Page 22 of Her Ride

We spent a little while lazily swimming around the pool before going back to our room, showering then heading out to Downtown Disney. We perused the shop windows and even walked through a few of the shops before we both got hungry and decided to find food. I was so tired I couldn’t have told you where we ate, but the one beer I drank there had me nodding off. Noticing, Ellis said we could go another night to the bar he’d wanted to check out. Returning to our room, I passed out as soon as my head hit the pillow.

  In the morning, we headed out to the park, and I can’t say that I’ve ever walked so much in my whole life, not in one day anyway. Then again, I can’t say that I've ever had so much fun crammed into such a short period of time. Ellis and I rode as many rides as we could, even the ones where we looked absolutely ridiculous. We stuffed our faces on all the cart food, which was heavenly, then jumped into another ride’s line. At the end of the day, my feet hurt, my back hurt, my head hurt but my face hurt the most from laughing at Ellis and his crazy antics, and luckily we had thought to pick up a disposable camera to fill with pictures of us having fun to remember the day.

  That is exactly how the entire week was spent. Each day we would go to new rides or new restaurants and still hadn’t experienced all there was to experience, but by day seven, I could barely convince my body to get out the bed. It was worn out from all the running around and little rest. I was almost relieved when Ellis said that we would be leaving for North Carolina in the morning. I could use a day, or five, of doing nothing to recover from all the walking and being on the go non-stop all week. He laughed every time I’d say something along those lines, but I don’t think he realized I wasn’t kidding. I was exhausted.

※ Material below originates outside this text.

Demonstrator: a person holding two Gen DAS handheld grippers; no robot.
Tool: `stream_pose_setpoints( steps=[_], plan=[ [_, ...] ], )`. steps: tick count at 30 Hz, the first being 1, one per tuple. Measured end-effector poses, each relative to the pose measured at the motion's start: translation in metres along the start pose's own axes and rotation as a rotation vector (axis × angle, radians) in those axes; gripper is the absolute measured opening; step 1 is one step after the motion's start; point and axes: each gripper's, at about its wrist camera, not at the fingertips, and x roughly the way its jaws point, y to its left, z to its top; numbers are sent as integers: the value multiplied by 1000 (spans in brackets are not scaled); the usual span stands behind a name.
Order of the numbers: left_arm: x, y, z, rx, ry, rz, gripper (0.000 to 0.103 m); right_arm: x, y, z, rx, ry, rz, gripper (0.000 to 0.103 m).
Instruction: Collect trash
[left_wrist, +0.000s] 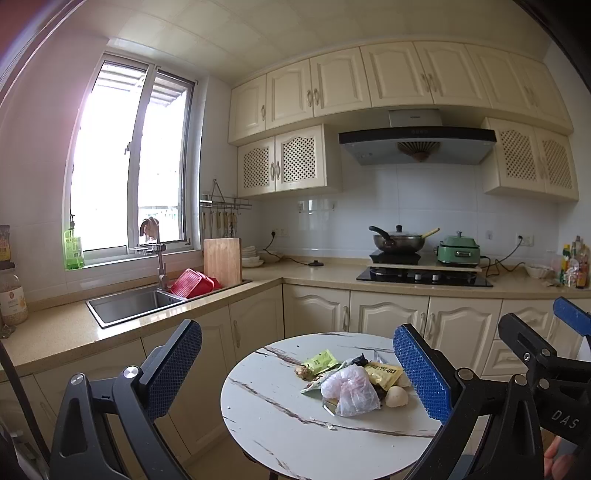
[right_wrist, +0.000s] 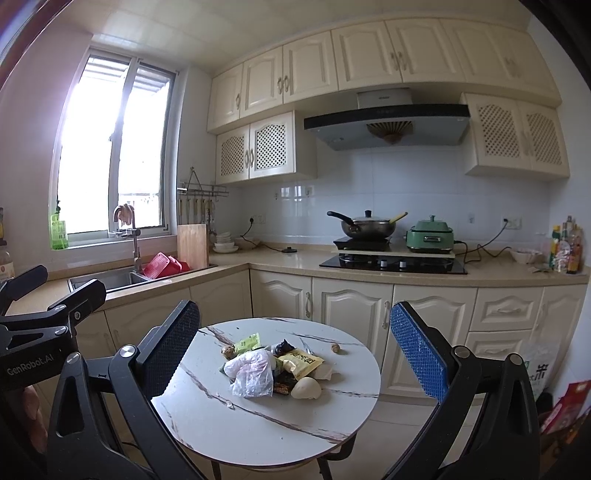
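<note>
A pile of trash lies on a round white marble-pattern table (left_wrist: 280, 428) (right_wrist: 221, 432): a crumpled clear plastic bag (left_wrist: 349, 391) (right_wrist: 253, 373), a green packet (left_wrist: 320, 361) (right_wrist: 248, 342), a yellow packet (left_wrist: 384, 373) (right_wrist: 301, 363), a pale eggshell-like piece (left_wrist: 397, 397) (right_wrist: 306, 388) and a small nut (right_wrist: 335, 348). My left gripper (left_wrist: 299, 373) is open and empty, held in the air before the table. My right gripper (right_wrist: 295, 354) is open and empty, also short of the pile. The right gripper shows at the right of the left wrist view (left_wrist: 546, 354).
An L-shaped beige counter (left_wrist: 325, 271) runs behind, with a sink (left_wrist: 129, 304), a red basket (left_wrist: 194, 283), a cutting board (left_wrist: 222, 260), a stove with a wok (left_wrist: 397, 240) and a green cooker (left_wrist: 460, 251). Cream cabinets stand below. Bags (right_wrist: 561, 402) lie on the floor at right.
</note>
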Motion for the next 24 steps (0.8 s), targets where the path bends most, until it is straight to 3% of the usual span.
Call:
stream_pose_setpoints(
  steps=[24],
  plan=[
    [5,-2,-1,4,11,1,103,1,2,-2,10,5,2,103]
  ],
)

  Our last day was spent the same as the others, only this time I started to tell Ellis to ride rides by himself or that I’d wait in one spot while he went exploring because I just couldn’t make my overused body keep up with him anymore. That evening, when we got back to our room, I sat looking out our window that over looked the pool while Ellis showered off the sweat from the day.

  “What are you looking at?” Ellis asked, walking over to me in a pair of loose shorts and a towel in his hand, drying his hair.

  “The pool.” I gave him a sad smile. “The kids swimming.”

  “We will have some one day. Don’t look so sad.” Ellis sat next to me on the chair’s arm. I looked up at him, then out at the kids and drew a deep breath. It was time to spill.

  “No, Ellis. I can’t have kids. Ever. I had a hysterectomy a couple years ago.” I sighed and kept my eyes on the pool while waiting to hear his reaction. There, I'd finally just let it out.

  “You did? Did you tell Patrick you had surgery?” Ellis asked, sounding surprised. I shook my head slowly.

  “No. I didn’t tell anyone. I had my roommate at the time pick me up, and she helped me when I needed it, but I only told the people I absolutely had to. You know me, privacy is important to me.” I put my head in my hands as I leaned forward. “I was crushed at the time. It was the last thing I wanted to deal with, but I didn’t have any other option. They had to remove my uterus and that was that. No point in telling anyone since there was no one in my life that it really affected at the time.”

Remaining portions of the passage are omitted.